MASTERCHEF JUNIOR: Contestant Che in the “Junior Edition: Pasta Race” episode of MASTERCHEF airing Tuesday, April 30 (8:00-9:00 PM ET/PT) on FOX. © FOX MEDIA LLC. CR: Greg Gayne: FOX.
The kids put their final touches on their eclairs, using giant culinary tweezers to apply the gold and silver leaf. True story, I bought giant culinary tweezers in France and have yet to use them for anything. I found it amusing to see these little chefs using comically over sized tweezers to apply tiny bits of leaf.
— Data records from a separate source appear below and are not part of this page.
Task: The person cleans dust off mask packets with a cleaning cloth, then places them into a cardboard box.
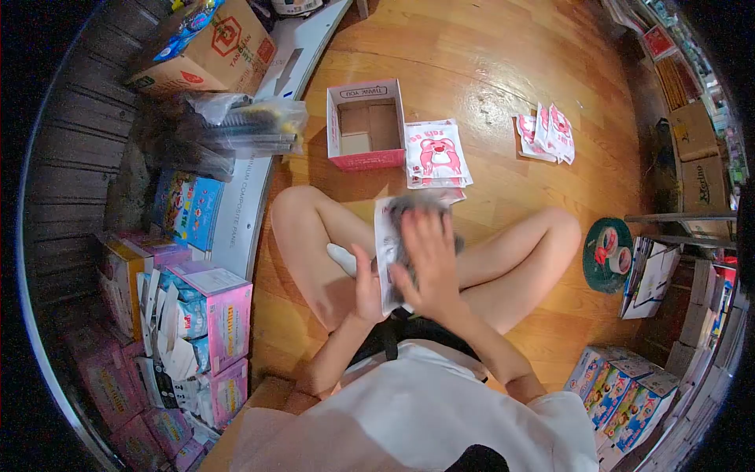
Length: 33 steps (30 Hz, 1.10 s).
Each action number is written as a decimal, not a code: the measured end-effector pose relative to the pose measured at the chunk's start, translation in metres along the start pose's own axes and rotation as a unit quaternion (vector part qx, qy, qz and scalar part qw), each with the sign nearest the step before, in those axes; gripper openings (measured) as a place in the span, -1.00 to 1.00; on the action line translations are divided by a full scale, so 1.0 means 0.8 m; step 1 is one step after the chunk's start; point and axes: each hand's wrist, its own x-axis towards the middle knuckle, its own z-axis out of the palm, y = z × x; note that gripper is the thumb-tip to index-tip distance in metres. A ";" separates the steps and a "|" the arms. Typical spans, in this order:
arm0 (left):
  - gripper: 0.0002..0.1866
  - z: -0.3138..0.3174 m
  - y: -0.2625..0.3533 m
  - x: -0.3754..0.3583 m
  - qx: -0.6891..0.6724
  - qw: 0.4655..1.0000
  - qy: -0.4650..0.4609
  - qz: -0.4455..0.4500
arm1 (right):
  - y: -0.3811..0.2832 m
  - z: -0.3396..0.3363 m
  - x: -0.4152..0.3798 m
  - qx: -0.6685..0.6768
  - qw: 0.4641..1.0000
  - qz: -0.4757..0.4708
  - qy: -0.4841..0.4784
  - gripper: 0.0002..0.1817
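A white flat packet (385, 259) is held over my lap, with a dark, blurred patch on its right part whose nature I cannot make out. My left hand (366, 289) grips the packet's lower left side, thumb up and other fingers hidden behind it. Laid across the dark patch from the right is my right hand (429, 259), fingers stretched out and slightly smeared by motion. Beyond the hands, a pile of white packets with a pink bear print (438, 153) lies on the floor. Beside it stands an open pink-and-white box (366, 161) with bare cardboard inside.
Several more white-and-pink packets (546, 134) lie farther right. A green round basket (595, 267) holds tape rolls (620, 259). Shelving on the left carries pink boxes (224, 315) and a brown carton (228, 47). Colourful boxes (621, 393) stand at lower right.
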 end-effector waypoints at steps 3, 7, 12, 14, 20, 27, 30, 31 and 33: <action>-0.16 0.022 0.000 0.000 0.096 0.994 0.018 0.048 | 0.000 0.000 0.044 0.023 0.998 0.041 0.039 -0.34; -0.17 0.018 -0.007 -0.012 0.130 0.978 0.104 0.130 | -0.054 0.016 0.005 0.050 0.995 -0.038 -0.074 -0.39; -0.18 0.001 -0.005 -0.017 0.134 0.989 0.050 0.023 | -0.024 0.013 0.052 0.028 0.999 0.010 0.013 -0.42; -0.17 -0.002 -0.006 -0.016 0.111 0.990 0.084 0.038 | -0.024 0.014 0.060 0.023 1.000 -0.010 -0.014 -0.43; -0.27 0.035 0.036 -0.007 0.027 0.948 0.308 0.070 | -0.045 0.027 0.001 0.090 0.989 -0.032 -0.109 -0.44; -0.36 0.004 0.004 -0.003 0.083 0.993 0.030 0.083 | 0.012 0.036 0.037 0.081 0.994 0.071 0.034 -0.43; -0.38 0.011 0.017 0.003 0.022 0.993 0.064 0.094 | 0.016 0.040 0.049 0.090 0.995 0.030 -0.003 -0.42; -0.39 0.013 0.026 0.007 -0.009 0.990 0.087 0.112 | 0.008 0.038 0.043 0.090 0.996 0.020 -0.021 -0.42; -0.39 0.002 0.042 0.010 -0.012 0.977 0.155 0.144 | -0.021 0.033 0.007 0.088 0.994 0.000 -0.064 -0.41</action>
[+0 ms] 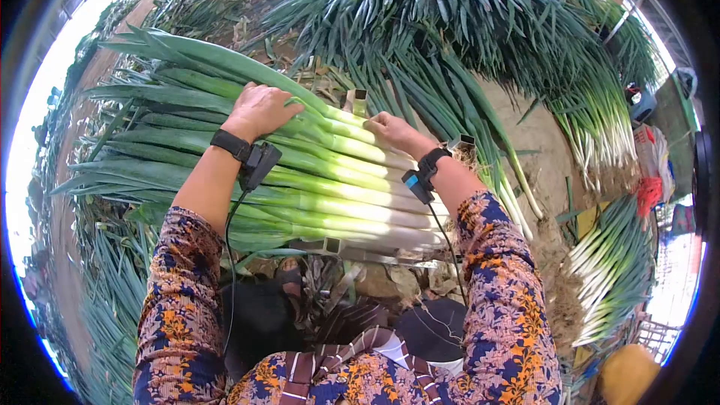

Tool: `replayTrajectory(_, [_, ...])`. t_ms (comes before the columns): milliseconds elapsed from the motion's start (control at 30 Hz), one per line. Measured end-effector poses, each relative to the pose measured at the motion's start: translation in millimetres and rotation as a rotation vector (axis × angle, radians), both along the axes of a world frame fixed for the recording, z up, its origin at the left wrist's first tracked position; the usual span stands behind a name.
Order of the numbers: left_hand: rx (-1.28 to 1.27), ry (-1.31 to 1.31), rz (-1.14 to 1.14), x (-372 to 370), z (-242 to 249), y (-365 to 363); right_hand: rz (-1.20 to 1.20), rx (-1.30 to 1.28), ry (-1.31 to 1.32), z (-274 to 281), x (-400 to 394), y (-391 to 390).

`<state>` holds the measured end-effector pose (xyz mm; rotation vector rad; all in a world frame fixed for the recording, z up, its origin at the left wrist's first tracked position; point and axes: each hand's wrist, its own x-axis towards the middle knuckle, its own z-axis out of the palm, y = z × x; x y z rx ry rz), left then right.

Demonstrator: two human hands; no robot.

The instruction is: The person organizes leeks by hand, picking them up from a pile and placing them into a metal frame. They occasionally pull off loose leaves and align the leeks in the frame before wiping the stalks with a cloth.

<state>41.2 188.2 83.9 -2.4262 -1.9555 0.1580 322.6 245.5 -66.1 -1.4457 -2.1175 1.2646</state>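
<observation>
A row of long green onions (330, 180) lies side by side on a metal frame (331, 245), leaves to the left and white stems to the right. My left hand (261, 110) rests on the leaves at the far side of the row, its fingers curled round a green stalk. Further right, my right hand (394, 133) pinches the pale stem of the farthest onion. Both wrists wear black straps with small devices and cables. The onion roots are partly hidden behind my right forearm.
A large heap of green onions (450, 15) spreads over the ground beyond the frame. Another bundle (611, 255) lies at the right, near a red bag (649, 195). Square metal posts (358, 97) rise at the frame's far side. Loose leaves cover the ground at left.
</observation>
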Motion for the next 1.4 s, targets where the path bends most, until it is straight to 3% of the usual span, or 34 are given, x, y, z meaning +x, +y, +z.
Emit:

We get very little commentary during judging, which is weird as there are only six kids being judged. Aaron tries each dark chocolate éclair, Christina tries each vanilla éclair, and Gordon finishes with all the milk chocolate ones. Even during deliberation, we only hear a brief comment here and there. They admit that the details that they are picking at would be ones they would only ever discuss in their professional kitchens, not here in MasterChef Junior.
Che, despite his celiac disease and Aaron’s dubious “help,” wins a top spot along with Aaron and Sadie. This leaves Matthew, Rhashad, and Ben on the bottom, and makes for Ben’s third consecutive week on the bottom. All we know is that Matthew’s eclairs had surface cracks but were crisp, Rhashad’s eclairs had some dips and divots but his glaze was impressive, and Ben’s eclairs were too flat from all that oven opening.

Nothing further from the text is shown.